Sie bilden einen kohärenten Sprachzweig, also eine Unterfamilie, innerhalb der semitischen Sprachfamilie. (Innerhalb des Semitischen gehört das Äthiosemitische zum westsemitischen Zweig, wie die große Mehrheit der semitischen Sprachen; die weitere Einordnung ist aber unsicher.)
Die semitischen Sprachen bilden ihrerseits einen Zweig der afroasiatischen Sprachfamilie.
Zu den äthiosemitischen Sprachen zählen u. a. Amharisch, Tigrinya, Tigre, die Gurage-Sprachen, Harari und das ausgestorbene Altäthiopisch.
Die äthiosemitischen Sprachen sind wie folgt in zwei Hauptgruppen unterteilt.
- die nordäthiosemitischen Sprachen (Altäthiopisch, Tigrinya, Tigre und Dahalik)
- die südäthiosemitischen Sprachen (u. a. Amharisch)

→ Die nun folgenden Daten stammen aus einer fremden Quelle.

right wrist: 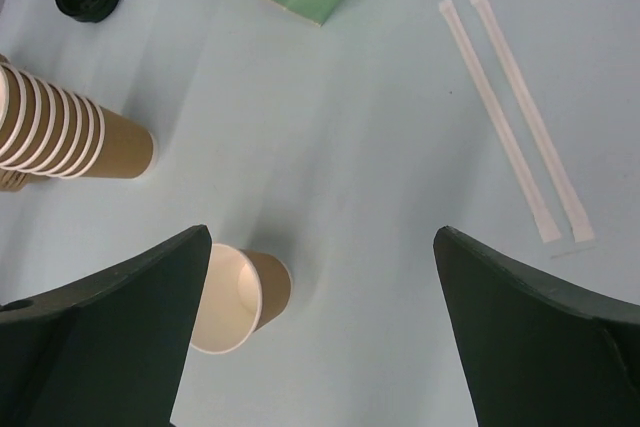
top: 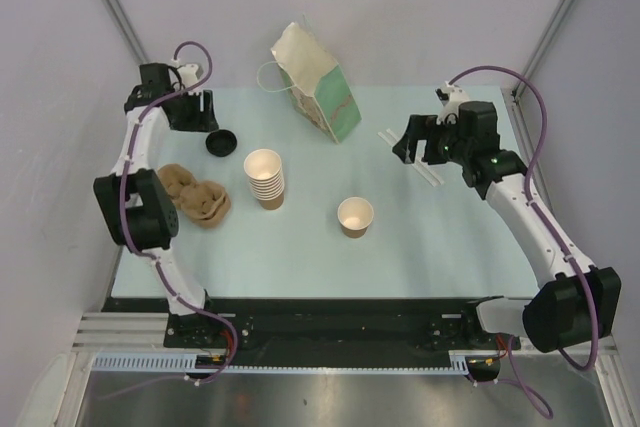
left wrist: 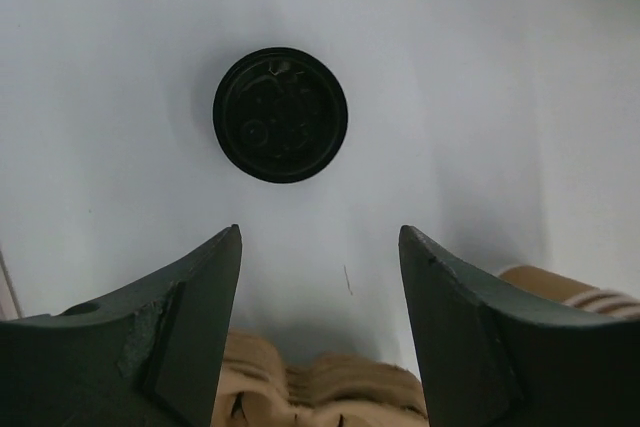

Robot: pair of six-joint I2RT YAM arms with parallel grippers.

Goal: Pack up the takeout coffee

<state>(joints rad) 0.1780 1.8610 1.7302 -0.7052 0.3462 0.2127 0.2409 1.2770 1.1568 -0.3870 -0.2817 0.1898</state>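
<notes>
The single small brown paper cup (top: 355, 215) stands upright and lidless, cream inside, at the table's middle; it also shows in the right wrist view (right wrist: 240, 297). Its round black lid (top: 221, 141) lies flat on the table at the far left, apart from the cup; it also shows in the left wrist view (left wrist: 280, 114). My left gripper (top: 200, 115) hovers open and empty just behind the lid (left wrist: 320, 237). My right gripper (top: 412, 142) is open and empty, up at the right, away from the cup (right wrist: 325, 242).
A stack of nested lidless cups (top: 265, 179) stands left of the single cup. A brown pulp carrier (top: 195, 194) lies at the left edge. A paper bag with a green side (top: 315, 82) stands at the back. Two wrapped straws (right wrist: 520, 117) lie under the right gripper.
</notes>
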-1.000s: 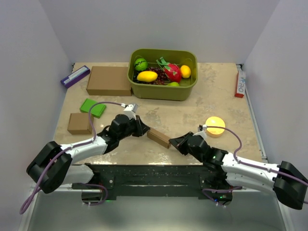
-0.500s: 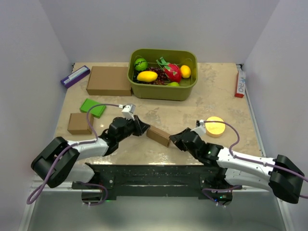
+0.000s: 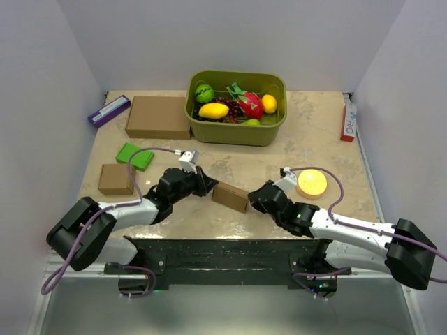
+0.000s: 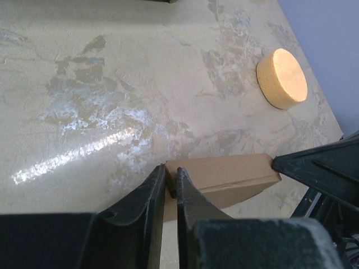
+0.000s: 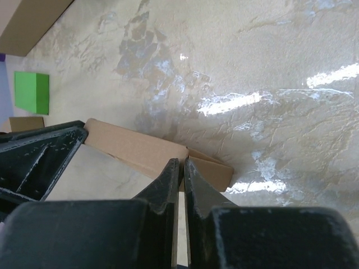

Hierbei ist die Nordgruppe wahrscheinlich keine echte genetische Einheit (sondern besteht aus mehreren einzelnen Zweigen, die sich getrennt aus der äthiosemitischen Grundsprache entwickelt haben), die Südgruppe aber schon, so wie auch die äthiosemitische Gruppe selbst.
Quellen
Literatur
- Stefan Weninger: Ethio-Semitic in General. In: Stefan Weninger et al. (eds.): The Semitic Languages: An International Handbook. De Gruyter Mouton, Berlin 2011, S. 1114–1123.